There was immense pressure to join a gang, and he wanted to be part of one. But Gipson said the leader wouldn’t let him join, partly because he was afraid of Gipson’s mother.

Gipson’s turning point came in middle school when he overcame a speech impediment and low self-esteem and was elected class president.

“It was difficult growing up, but not impossible growing up in Watts,” he said.

Inspired by a cousin who worked as a U.S. marshal, Gipson eventually became a police officer in the city of Maywood and then left for a series of jobs working for politicians and unions. He was elected to City Council in Carson in 2005 and state Assembly in 2014 to represent an area that includes Watts.

He said the legacy of the Watts riots is something he keeps in mind as he tries to make life better for residents.

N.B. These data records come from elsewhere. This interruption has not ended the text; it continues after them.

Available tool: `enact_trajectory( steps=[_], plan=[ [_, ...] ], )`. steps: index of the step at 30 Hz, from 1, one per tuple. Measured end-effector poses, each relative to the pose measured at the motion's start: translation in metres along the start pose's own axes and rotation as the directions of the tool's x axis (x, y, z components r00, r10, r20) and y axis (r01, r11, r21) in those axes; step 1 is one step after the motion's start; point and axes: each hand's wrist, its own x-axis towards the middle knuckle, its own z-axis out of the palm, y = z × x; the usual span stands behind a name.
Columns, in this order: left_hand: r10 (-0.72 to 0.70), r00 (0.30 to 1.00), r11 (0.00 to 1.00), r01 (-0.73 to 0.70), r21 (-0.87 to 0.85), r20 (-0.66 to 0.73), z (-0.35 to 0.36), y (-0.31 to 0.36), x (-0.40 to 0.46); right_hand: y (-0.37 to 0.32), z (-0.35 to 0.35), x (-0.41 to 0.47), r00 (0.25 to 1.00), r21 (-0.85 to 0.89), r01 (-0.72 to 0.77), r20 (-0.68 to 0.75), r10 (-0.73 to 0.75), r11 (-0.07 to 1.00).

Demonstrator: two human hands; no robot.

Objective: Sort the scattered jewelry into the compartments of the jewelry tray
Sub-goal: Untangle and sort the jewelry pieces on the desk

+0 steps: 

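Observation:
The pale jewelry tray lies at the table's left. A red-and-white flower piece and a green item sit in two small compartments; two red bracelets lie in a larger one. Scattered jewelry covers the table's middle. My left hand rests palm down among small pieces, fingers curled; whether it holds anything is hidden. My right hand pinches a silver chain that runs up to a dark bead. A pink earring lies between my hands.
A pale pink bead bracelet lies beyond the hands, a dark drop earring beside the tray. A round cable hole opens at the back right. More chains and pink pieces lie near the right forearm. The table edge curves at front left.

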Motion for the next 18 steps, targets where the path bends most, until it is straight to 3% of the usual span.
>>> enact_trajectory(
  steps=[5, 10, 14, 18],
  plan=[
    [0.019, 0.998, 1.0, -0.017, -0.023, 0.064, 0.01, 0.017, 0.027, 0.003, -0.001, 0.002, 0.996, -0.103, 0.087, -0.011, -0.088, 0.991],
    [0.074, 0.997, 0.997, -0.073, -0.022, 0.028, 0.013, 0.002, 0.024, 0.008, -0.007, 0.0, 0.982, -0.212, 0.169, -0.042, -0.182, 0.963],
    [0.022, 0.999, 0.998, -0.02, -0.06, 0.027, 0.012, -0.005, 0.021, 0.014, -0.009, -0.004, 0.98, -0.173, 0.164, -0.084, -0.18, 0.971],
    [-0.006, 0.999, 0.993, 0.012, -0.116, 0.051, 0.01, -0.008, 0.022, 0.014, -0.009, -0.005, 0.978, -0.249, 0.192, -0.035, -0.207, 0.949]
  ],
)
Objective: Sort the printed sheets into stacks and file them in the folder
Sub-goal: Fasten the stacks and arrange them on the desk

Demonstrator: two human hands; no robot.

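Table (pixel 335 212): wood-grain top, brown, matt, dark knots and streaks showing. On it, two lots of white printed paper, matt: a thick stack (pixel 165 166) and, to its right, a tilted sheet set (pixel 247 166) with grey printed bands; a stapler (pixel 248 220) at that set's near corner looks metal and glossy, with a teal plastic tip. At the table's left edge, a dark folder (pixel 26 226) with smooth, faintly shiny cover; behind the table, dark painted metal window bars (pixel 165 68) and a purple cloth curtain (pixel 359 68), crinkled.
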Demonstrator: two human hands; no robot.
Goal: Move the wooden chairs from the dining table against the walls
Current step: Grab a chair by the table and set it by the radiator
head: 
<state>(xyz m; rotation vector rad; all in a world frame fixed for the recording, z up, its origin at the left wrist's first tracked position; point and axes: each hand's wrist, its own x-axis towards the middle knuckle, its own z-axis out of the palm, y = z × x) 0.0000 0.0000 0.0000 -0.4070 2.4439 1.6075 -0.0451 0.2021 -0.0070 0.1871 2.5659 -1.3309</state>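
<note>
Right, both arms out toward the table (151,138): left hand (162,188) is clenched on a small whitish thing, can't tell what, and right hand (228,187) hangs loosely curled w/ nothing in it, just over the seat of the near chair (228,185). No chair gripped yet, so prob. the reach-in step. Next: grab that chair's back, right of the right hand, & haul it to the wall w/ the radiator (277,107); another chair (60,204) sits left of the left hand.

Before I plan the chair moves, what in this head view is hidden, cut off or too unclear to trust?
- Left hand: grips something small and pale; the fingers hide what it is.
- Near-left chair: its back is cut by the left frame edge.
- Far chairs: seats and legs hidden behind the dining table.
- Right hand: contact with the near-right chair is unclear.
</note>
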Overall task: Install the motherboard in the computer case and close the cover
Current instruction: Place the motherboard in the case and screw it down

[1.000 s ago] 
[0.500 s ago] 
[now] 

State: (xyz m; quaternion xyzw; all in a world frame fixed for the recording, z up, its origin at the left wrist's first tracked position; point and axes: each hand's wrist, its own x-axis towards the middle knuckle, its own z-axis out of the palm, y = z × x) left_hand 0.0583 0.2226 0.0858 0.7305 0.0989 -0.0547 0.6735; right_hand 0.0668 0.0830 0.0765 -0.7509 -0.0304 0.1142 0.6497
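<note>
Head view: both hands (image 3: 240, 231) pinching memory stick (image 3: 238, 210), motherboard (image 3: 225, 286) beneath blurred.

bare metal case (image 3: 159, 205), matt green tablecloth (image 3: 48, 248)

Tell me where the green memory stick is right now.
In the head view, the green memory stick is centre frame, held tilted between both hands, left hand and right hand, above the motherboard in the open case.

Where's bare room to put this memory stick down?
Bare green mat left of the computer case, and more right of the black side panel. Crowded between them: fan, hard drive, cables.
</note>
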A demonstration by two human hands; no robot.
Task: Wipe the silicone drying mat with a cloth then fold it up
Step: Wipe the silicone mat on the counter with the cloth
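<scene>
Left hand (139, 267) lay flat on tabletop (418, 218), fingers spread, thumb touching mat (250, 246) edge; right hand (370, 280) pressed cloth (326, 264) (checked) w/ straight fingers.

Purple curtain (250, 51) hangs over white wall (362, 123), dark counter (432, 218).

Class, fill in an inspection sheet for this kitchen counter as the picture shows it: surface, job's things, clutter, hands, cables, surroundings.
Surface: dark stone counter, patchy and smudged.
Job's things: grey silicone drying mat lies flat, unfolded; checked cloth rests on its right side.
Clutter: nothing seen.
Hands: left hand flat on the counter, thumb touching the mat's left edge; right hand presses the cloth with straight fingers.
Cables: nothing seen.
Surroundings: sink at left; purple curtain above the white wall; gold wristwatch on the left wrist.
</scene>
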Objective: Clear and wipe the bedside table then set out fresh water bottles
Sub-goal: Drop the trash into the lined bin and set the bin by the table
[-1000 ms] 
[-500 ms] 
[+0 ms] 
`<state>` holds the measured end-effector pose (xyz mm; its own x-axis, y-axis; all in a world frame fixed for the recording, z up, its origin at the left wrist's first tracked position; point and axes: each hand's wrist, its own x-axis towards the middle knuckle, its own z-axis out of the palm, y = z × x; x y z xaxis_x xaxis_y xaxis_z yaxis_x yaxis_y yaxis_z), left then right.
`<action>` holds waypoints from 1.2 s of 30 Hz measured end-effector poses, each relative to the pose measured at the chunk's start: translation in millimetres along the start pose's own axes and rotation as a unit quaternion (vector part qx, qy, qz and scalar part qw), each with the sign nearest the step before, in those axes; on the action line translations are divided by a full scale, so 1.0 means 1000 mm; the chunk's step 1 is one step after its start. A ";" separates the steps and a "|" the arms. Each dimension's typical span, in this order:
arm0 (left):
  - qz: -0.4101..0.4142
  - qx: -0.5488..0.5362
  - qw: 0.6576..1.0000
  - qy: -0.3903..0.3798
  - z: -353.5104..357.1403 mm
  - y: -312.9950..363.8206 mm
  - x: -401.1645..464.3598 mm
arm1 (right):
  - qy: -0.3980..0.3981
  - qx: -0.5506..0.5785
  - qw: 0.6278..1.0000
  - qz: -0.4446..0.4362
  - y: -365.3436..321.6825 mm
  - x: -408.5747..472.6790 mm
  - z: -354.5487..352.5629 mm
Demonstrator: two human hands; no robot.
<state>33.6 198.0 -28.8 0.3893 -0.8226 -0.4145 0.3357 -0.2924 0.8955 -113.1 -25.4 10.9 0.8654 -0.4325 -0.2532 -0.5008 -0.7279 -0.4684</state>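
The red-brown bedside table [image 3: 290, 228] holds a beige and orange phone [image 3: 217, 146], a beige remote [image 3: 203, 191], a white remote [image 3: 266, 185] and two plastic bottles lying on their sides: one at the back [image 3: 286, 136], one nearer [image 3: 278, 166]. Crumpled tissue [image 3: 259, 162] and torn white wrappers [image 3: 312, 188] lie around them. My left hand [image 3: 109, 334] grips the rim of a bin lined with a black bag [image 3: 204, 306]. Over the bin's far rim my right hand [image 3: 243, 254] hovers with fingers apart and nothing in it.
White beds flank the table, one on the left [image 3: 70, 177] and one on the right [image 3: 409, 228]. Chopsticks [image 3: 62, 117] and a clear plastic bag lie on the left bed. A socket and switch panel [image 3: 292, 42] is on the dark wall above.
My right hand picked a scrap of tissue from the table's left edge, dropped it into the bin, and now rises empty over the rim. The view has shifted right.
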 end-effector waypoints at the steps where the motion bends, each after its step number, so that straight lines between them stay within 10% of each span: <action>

“I would say, even though I didn’t know them in 1965, those people didn’t lose their lives in order for someone to grow up in Watts and not create and make a better place for the next generation,” he said.
“What you have seen, my God, even in 2020 where people feel disenfranchised, marginalized, feel like they’ve been pushed aside and left for dead, been invisible, their voices have not been elevated to the point where change is effective.”

Asked why so much is still needed in Watts, Gipson said change is slow. He cited the millions poured into rebuilding Jordan Downs. A new hospital that serves the area opened five years ago to replace the county-run Martin Luther King Jr. hospital that was closed after patient deaths and shoddy care.

Floyd’s death inspired Gipson to introduce legislation to ban the use of a controversial neck hold that police officers use to restrain suspects. Floyd was handcuffed on the ground and gasping for air as an officer pressed a knee in his neck for nearly eight minutes.

Gipson also wants to see bias training for police, more people of color hired on the force and an affirmative action ban in the state repealed.

“We’re not the same California we were 55 years ago or the city of Los Angeles 55 years ago. We’re moving forward, we’re bringing people together,” Gipson said. “Voices are saying, ‘We’ve been mistreated.’ Change is in the air.”